Estamos en terreno inédito. El virus es el mismo, pero los países no. Cada cual debe hacer un planteamiento de acuerdo a su realidad, bueno, en el caso de México, sus dos realidades. Todos van a perder; solo el tiempo dirá si la propuesta de López Obrador resultó conveniente, pero en su momento habría que compararlo con Argentina, Brasil o Colombia. No con Alemania como ahora se está haciendo.
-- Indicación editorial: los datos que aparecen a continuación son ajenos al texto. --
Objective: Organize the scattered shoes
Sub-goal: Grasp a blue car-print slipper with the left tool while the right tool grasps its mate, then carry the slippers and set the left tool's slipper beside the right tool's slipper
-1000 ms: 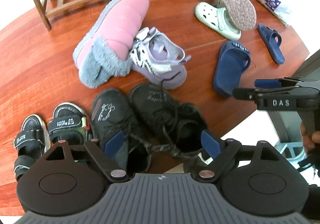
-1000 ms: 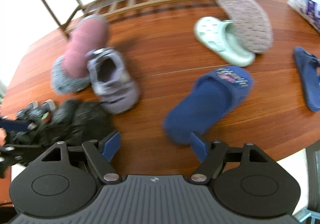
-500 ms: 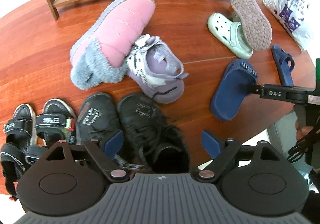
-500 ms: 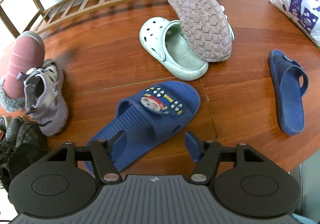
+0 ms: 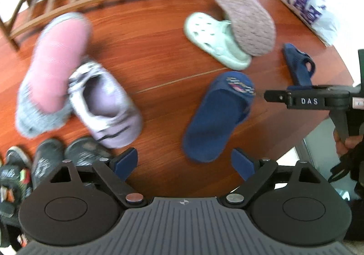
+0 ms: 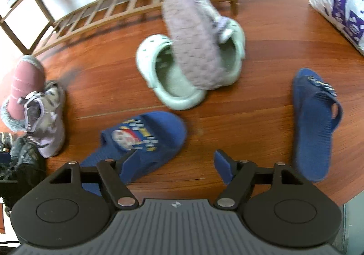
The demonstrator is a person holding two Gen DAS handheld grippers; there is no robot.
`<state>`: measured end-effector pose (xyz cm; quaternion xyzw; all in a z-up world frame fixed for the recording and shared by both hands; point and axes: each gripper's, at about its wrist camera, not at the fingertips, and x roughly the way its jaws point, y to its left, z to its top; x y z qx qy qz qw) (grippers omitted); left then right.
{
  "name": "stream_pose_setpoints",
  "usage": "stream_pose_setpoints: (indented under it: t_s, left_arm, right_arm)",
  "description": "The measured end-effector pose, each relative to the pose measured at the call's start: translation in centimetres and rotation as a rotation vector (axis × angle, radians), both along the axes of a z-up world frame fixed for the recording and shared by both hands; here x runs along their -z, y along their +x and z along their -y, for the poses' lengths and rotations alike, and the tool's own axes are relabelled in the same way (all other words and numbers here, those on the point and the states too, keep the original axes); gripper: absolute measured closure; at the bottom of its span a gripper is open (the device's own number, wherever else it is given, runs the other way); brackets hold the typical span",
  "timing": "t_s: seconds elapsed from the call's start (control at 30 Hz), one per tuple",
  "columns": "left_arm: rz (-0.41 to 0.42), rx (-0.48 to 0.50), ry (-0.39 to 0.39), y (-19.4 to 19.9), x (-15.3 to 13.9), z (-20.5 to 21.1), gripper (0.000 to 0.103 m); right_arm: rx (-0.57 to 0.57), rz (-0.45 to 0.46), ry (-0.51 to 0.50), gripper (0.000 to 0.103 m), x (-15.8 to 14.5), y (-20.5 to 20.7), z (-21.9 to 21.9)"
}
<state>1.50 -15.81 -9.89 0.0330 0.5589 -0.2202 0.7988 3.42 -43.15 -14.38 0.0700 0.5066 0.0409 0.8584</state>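
Right wrist view: scattered shoes on the wooden floor, both grippers empty above them.

Nearest the right gripper lies a blue rubber slide with a cartoon patch, toe pointing right; its mate, a plain-looking blue slide, lies well apart. A mint-green clog has a lilac shoe, sole up, leaning on it before the slatted wooden shoe rack. Right jaws are opening, nothing between them; the left gripper likewise opens over bare floor. Risk, as I judge it: the frames are blurred, so a hurried closing could catch only the slide's soft strap and let it swing or drop.
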Motion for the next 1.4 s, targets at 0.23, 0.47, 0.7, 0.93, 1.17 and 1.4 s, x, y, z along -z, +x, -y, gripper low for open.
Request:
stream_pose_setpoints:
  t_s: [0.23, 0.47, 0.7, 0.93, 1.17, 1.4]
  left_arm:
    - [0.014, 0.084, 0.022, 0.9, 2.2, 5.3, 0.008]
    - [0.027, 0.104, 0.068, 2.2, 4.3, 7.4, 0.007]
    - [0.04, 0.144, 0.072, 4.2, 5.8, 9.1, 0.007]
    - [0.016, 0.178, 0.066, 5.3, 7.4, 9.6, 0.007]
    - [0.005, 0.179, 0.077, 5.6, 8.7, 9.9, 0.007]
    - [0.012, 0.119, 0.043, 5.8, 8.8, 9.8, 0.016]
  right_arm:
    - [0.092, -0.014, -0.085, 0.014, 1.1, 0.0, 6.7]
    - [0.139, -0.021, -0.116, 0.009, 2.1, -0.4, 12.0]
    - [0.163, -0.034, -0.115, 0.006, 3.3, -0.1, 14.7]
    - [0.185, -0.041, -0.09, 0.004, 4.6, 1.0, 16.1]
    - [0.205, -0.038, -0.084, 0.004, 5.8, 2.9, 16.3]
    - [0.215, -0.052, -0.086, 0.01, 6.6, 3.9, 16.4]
Organismos financieros internacionales ya se preguntan si algunos de los países emergentes podrían incurrir con una crisis de deuda peor que la sufrida en 1989, como resultado de los paquetes de rescate anunciados. Si su pronóstico es acertado, el Gobierno de México no se encontrará en ese caso. Este martes The New York Times publicó una nota sobre las dos realidades en Italia: mientras que el norte industrial ha padecido el grueso de las muertes, el sur está en camino de una tragedia social y económica, justamente porque el plan de apoyo no alcanza a buena parte de la población.

El presidente está perdido en su propio país, pero en cierta manera muchos de sus críticos también se regodean en el suyo. La pregunta es en cuál vive la mayoría de los mexicanos y quiénes deben tener preferencia en momentos de angustia y calamidad.